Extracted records
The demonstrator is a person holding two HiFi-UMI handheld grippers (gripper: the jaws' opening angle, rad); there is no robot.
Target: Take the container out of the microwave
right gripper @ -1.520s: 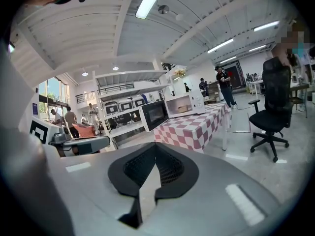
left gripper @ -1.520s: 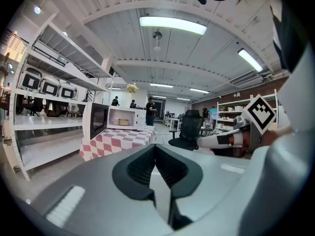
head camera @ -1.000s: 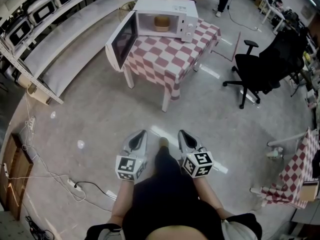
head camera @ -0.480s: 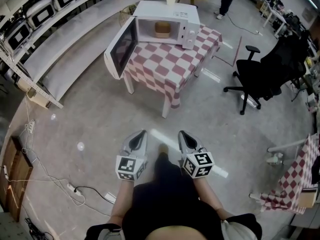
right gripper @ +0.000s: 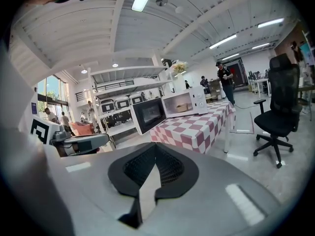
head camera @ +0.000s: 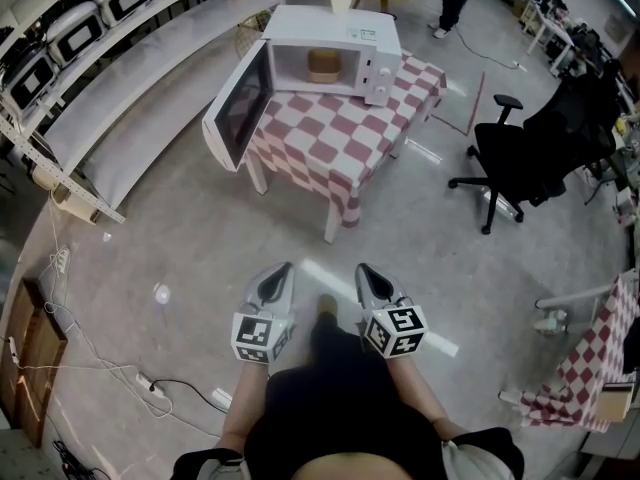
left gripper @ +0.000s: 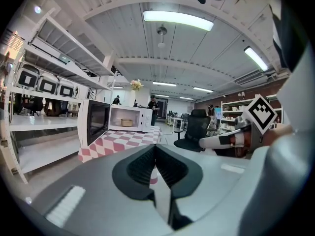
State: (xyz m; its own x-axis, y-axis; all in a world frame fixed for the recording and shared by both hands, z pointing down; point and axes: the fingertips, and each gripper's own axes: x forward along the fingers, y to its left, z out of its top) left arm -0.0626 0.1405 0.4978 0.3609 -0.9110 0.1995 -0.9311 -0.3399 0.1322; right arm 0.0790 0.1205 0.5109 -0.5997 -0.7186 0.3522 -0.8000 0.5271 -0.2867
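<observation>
A white microwave (head camera: 335, 43) stands on a red-and-white checked table (head camera: 330, 138) far ahead, its door (head camera: 240, 103) swung wide open to the left. A tan container (head camera: 322, 65) sits inside the cavity. My left gripper (head camera: 277, 280) and right gripper (head camera: 372, 280) are held side by side in front of the person's body, well short of the table, both shut and empty. The left gripper view shows its shut gripper (left gripper: 155, 154) pointing at the microwave (left gripper: 130, 118) and container (left gripper: 127, 122). The right gripper view shows its shut gripper (right gripper: 155, 156), with the microwave (right gripper: 184, 102) farther off.
A black office chair (head camera: 530, 138) stands right of the table. Long white shelves (head camera: 120, 78) with more microwaves run along the left. Cables and a power strip (head camera: 150, 383) lie on the floor at the left. A second checked table (head camera: 590, 358) is at the right edge.
The table and microwave have drifted slightly lower and nearer in the head view as the person walks toward them. Both grippers keep the same pose, shut.
</observation>
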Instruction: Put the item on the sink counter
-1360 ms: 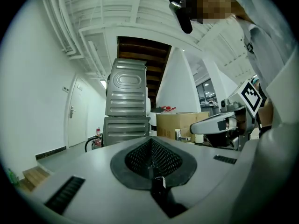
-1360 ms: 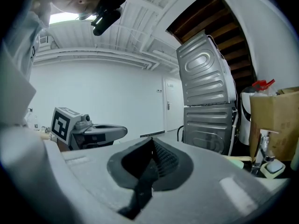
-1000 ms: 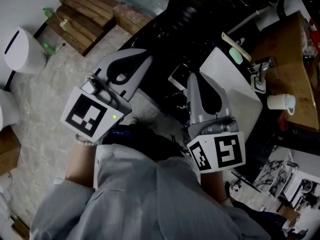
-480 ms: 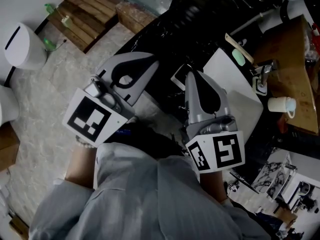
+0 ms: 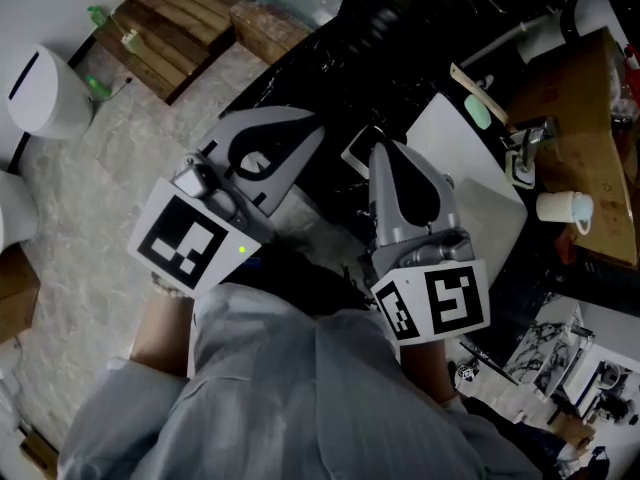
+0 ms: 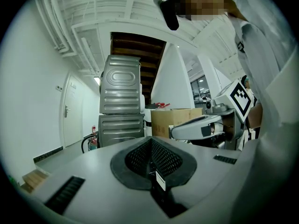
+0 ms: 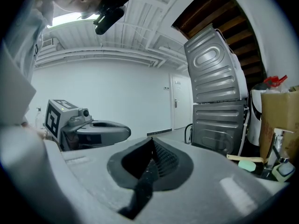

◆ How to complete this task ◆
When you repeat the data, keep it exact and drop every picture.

◆ Solution for this exercise ◆
The demonstrator is a person holding two HiFi-UMI handheld grippers (gripper: the jaws' opening angle, rad); there is no robot.
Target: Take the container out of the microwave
right gripper @ -1.520s: 
left gripper @ -1.520s: 
head camera @ -1.000s: 
head camera @ -0.480s: 
right gripper @ +0.000s: 
head camera @ +0.000s: 
left gripper @ +0.000s: 
State: (xyz m; its own x-axis, y-axis; all in a world frame fixed for the recording and shared by both hands, z pointing down; point and axes: the fingertips, and each gripper's own axes: x forward along the fingers, y to its left, z out of its top) left arm -0.0626 0.1405 0.4978 0.3609 -0.9110 0.1995 -0.9311 -0.3399 0.1322; right arm 0.0790 0.1205 0.5109 -0.5997 -0.7186 0.3522 -0.8000 0.5271 -0.2867
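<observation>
A white microwave (head camera: 335, 43) stands on a red-and-white checked table (head camera: 330, 138) far ahead, its door (head camera: 240, 103) swung wide open to the left. A tan container (head camera: 322, 65) sits inside the cavity. My left gripper (head camera: 277, 280) and right gripper (head camera: 372, 280) are held side by side in front of the person's body, well short of the table, both shut and empty. The left gripper view shows its shut gripper (left gripper: 155, 154) pointing at the microwave (left gripper: 130, 118) and container (left gripper: 127, 122). The right gripper view shows its shut gripper (right gripper: 155, 156), with the microwave (right gripper: 184, 102) farther off.
A black office chair (head camera: 530, 138) stands right of the table. Long white shelves (head camera: 120, 78) with more microwaves run along the left. Cables and a power strip (head camera: 150, 383) lie on the floor at the left. A second checked table (head camera: 590, 358) is at the right edge.
The table and microwave have drifted slightly lower and nearer in the head view as the person walks toward them. Both grippers keep the same pose, shut.
</observation>
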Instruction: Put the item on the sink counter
-1360 ms: 
-1360 ms: 
-1000 ms: 
-480 ms: 
+0 ms: 
+0 ms: 
+0 ms: 

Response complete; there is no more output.